Bushnell and Atari’s president, Joe Keenan, hoped to release it in time for Christmas 1977, but realized they didn’t have the finances to
do so. Bushnell wanted to take the company public but his underwriter believed that that wouldn’t raise
as much as they needed. Bushnell then sought help from Don Valentine, a venture capitalist who suggested that Bushnell should find someone to buy the company. Bushnell really didn’t want to do that but he felt it was absolutely necessary to save the company.

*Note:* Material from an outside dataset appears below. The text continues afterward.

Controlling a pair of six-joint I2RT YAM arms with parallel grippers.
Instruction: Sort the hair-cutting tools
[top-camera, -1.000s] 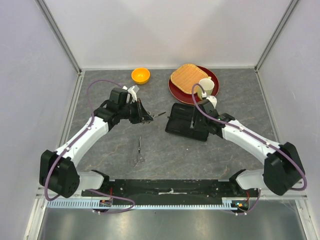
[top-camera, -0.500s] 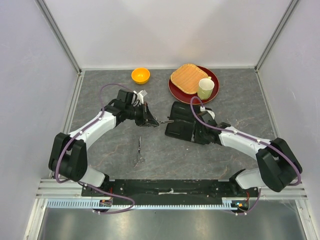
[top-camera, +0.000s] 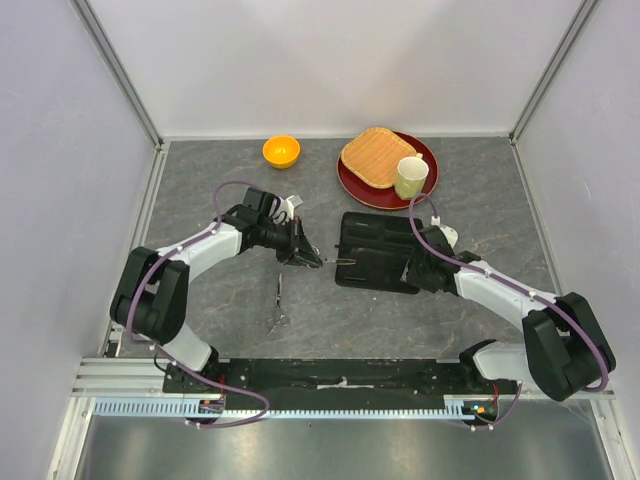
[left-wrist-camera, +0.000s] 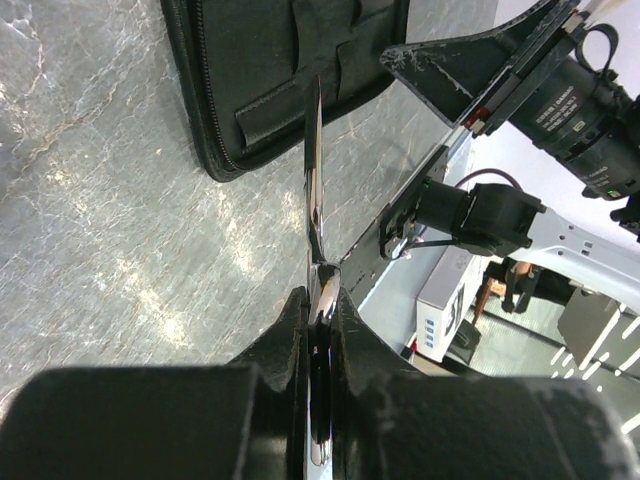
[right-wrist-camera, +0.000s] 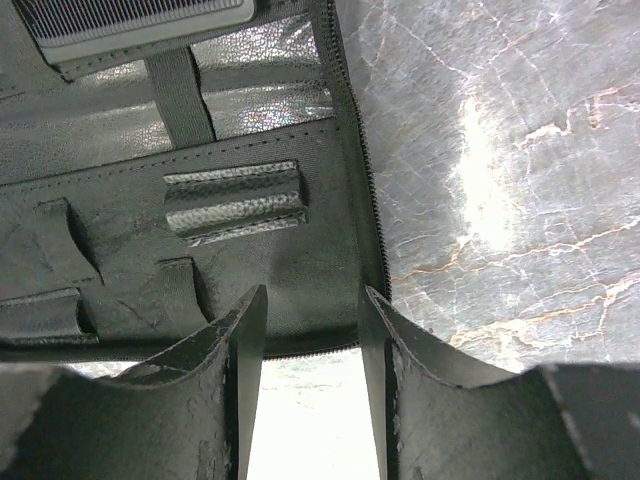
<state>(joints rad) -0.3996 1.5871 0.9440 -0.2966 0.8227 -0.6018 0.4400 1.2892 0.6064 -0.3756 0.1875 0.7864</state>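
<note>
Now scissors (left-wrist-camera: 313, 180) in L end effector (left-wrist-camera: 322, 300)

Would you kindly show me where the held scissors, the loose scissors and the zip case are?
held scissors (left-wrist-camera: 313, 170), left wrist view, on the blade.
loose scissors (top-camera: 279, 298), top view, around mid-length.
zip case (top-camera: 370, 245), top view, on its inner panel.

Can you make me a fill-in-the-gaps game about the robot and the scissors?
The left gripper grips one pair of scissors, pointing at the ____ case.
The other scissors lie on the table, nearer the ____ arm.
The cup stands on the ____ plate.
The right gripper is ____ at the case's edge.
Missing words: black; left; red; open.
</note>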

Warner Communications was a huge entertainment conglomerate that was already involved in movies, publishing and music. During the mid-seventies, sales from Warner’s most profitable division, its music division, began falling. Warner’s executives concluded that the music business had reached its peak and that the huge profits that they had been receiving weren’t going to continue for long. They felt that Warner should branch into a hot, new field, and they hired Manny Gerard to find it. When Gerard heard that Atari was on the market he became very interested. Atari and video games seemed to be just what Warner was looking for. In October 1976, Warner Communications
purchased Atari for $28 million. Although Warner was unhappy with the unorthodox form of management at Atari, Bushnell stayed on as CEO. The company was renamed Atari Incorporated.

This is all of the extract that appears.